Thanks for the suggestion! It wasn't quite that simple, since decompressed_size isn't known before decompression, but there is a _PyBytes_Resize
function. Almost certainly better than a copy.
I wrote this to use in https://github.com/imsweb/pzip, which compresses (and encrypts) in chunks, so I had no need for a streaming interface -- libdeflate is very well suited for this case.
t wasn't quite that simple, since decompressed_size isn't known before decompression
Well it should be equal to the ISIZE block from the gzip trailer. Otherwise the gzip is corrupt. So you already initiate the buffer with the correct size. And the nice thing is that _PyBytes_Resize
quits early when the size is already correct. So no resizing happens in the correct case.
I wrote this to use in https://github.com/imsweb/pzip, which compresses (and encrypts) in chunks, so I had no need for a streaming interface -- libdeflate is very well suited for this case.
Ah very useful.

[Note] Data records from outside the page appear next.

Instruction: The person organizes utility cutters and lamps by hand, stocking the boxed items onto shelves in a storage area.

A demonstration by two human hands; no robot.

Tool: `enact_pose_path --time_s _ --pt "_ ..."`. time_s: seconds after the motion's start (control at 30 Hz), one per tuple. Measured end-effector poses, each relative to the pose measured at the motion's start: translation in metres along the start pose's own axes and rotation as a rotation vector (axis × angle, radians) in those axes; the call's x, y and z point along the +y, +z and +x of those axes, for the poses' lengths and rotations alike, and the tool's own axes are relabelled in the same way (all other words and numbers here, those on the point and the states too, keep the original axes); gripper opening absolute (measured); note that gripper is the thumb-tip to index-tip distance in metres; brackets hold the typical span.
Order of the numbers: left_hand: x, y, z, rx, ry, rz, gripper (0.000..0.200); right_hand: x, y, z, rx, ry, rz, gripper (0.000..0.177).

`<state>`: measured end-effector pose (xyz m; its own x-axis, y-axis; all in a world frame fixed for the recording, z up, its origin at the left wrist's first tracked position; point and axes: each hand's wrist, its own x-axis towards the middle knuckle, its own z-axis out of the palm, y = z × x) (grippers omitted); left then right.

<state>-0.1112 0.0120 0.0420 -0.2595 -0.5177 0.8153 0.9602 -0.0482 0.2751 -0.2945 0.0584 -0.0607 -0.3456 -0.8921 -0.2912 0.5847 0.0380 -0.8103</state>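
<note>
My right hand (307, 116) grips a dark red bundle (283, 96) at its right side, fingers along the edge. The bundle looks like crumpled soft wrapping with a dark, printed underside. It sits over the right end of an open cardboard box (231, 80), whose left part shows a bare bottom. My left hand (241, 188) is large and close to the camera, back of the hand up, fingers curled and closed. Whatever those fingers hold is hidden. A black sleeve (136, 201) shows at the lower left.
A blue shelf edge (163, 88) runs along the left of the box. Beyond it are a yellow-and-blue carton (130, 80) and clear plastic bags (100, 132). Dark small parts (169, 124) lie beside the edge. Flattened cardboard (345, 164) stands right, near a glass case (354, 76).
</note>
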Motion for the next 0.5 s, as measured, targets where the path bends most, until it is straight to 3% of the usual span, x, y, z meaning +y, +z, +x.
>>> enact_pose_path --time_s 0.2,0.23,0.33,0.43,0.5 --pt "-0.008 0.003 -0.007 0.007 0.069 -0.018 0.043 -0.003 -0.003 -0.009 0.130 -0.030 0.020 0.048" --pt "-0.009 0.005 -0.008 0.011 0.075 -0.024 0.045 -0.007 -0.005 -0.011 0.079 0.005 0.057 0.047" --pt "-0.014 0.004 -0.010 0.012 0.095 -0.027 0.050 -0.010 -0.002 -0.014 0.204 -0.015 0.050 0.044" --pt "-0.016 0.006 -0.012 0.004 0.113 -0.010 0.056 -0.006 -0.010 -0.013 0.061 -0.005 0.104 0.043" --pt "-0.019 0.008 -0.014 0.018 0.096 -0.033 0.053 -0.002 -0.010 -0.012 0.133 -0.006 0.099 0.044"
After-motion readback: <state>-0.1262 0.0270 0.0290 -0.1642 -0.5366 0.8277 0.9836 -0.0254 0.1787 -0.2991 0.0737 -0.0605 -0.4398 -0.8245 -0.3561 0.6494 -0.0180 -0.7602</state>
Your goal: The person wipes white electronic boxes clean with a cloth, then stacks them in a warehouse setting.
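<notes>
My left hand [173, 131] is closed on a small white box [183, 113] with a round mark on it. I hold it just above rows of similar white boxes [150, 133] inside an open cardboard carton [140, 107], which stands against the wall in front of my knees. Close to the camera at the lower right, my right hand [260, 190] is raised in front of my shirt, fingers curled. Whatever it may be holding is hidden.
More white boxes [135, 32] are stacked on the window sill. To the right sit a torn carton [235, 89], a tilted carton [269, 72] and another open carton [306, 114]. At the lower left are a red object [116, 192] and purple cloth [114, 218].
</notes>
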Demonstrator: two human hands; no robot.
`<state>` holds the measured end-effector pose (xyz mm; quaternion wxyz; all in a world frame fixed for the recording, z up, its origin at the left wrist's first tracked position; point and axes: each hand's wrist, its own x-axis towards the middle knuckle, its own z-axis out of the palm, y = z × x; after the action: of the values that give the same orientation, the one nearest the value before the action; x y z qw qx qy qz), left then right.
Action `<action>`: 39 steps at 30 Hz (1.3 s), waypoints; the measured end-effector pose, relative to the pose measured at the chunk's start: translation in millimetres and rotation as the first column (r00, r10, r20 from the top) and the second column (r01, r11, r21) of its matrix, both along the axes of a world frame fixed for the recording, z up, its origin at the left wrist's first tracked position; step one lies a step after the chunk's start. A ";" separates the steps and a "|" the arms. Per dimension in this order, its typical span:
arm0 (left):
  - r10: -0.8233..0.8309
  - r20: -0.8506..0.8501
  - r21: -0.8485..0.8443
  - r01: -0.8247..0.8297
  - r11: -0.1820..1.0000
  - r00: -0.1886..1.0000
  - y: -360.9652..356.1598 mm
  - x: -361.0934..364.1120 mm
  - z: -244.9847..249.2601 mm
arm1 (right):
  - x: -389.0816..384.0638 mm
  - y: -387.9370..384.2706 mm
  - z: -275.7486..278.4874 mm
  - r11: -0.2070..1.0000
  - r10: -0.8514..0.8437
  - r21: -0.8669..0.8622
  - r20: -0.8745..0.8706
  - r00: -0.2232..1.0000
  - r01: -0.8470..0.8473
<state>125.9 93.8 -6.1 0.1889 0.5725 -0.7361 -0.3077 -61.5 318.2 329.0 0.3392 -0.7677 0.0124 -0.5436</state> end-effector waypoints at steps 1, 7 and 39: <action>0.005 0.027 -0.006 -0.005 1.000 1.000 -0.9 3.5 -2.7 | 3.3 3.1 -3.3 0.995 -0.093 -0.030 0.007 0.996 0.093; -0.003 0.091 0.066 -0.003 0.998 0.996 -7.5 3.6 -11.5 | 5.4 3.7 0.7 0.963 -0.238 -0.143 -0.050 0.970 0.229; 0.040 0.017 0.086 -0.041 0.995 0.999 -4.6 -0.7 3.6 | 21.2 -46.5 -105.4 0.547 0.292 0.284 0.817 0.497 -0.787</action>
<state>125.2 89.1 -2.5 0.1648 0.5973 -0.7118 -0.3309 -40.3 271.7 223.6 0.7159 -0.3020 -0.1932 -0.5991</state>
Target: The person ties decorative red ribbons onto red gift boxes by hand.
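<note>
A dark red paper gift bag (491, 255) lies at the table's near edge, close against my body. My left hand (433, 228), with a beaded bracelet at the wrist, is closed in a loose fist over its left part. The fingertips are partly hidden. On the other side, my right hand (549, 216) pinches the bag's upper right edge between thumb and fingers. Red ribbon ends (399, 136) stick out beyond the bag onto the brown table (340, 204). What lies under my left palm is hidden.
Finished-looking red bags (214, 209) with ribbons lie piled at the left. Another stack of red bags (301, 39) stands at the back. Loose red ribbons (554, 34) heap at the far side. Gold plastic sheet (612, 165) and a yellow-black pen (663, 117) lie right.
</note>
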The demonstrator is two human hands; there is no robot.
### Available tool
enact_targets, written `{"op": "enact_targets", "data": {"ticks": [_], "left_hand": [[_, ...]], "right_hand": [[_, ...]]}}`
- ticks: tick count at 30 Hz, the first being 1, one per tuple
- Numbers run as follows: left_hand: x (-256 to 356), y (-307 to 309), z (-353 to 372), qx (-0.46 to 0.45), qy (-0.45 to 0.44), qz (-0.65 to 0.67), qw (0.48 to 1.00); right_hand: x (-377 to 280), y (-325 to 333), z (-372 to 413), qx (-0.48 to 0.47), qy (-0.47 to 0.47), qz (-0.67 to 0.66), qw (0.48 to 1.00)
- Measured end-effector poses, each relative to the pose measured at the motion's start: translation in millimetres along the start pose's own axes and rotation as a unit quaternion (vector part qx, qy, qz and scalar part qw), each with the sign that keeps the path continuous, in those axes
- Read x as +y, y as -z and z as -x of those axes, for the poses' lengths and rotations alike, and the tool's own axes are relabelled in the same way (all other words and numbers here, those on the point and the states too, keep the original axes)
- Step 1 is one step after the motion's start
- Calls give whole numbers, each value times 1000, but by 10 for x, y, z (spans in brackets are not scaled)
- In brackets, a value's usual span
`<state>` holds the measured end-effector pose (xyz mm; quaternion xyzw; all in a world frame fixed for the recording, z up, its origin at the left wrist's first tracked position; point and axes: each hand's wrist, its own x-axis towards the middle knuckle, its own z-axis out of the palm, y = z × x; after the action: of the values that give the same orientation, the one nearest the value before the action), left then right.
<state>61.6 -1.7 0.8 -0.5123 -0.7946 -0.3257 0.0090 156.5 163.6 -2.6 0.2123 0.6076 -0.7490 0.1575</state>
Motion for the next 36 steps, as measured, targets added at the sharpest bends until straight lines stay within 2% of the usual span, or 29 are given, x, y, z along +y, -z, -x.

Chunked compression is also used by a format in bioinformatics called BAM. It uses block gzip format, which is basically compressed blocks. The length of the compressed block is saved in the first EXTRA field, while the length of the decompressed result is saved in ISIZE. This is very useful as you know the exact sizes of the buffers.
I just got a notification (I comaintain the conda-feedstock for libdeflate) https://github.com/ebiggers/libdeflate/releases/tag/v1.9. FYI.
Hi, I work on python-isal, which wraps ISA-L. It also aims to accelerate compression/decompression and it supports streaming features.
Unfortunately ISA-L only works well on x86-64 (Intel, AMD) so it is much more limited than deflate in that respect.
Given that you probably work on this library because of some compression/decompression needs, I wanted to let you know about python-isal. Also I wanted to say hi, as another coder working on python bindings for a deflate-compatible compression library.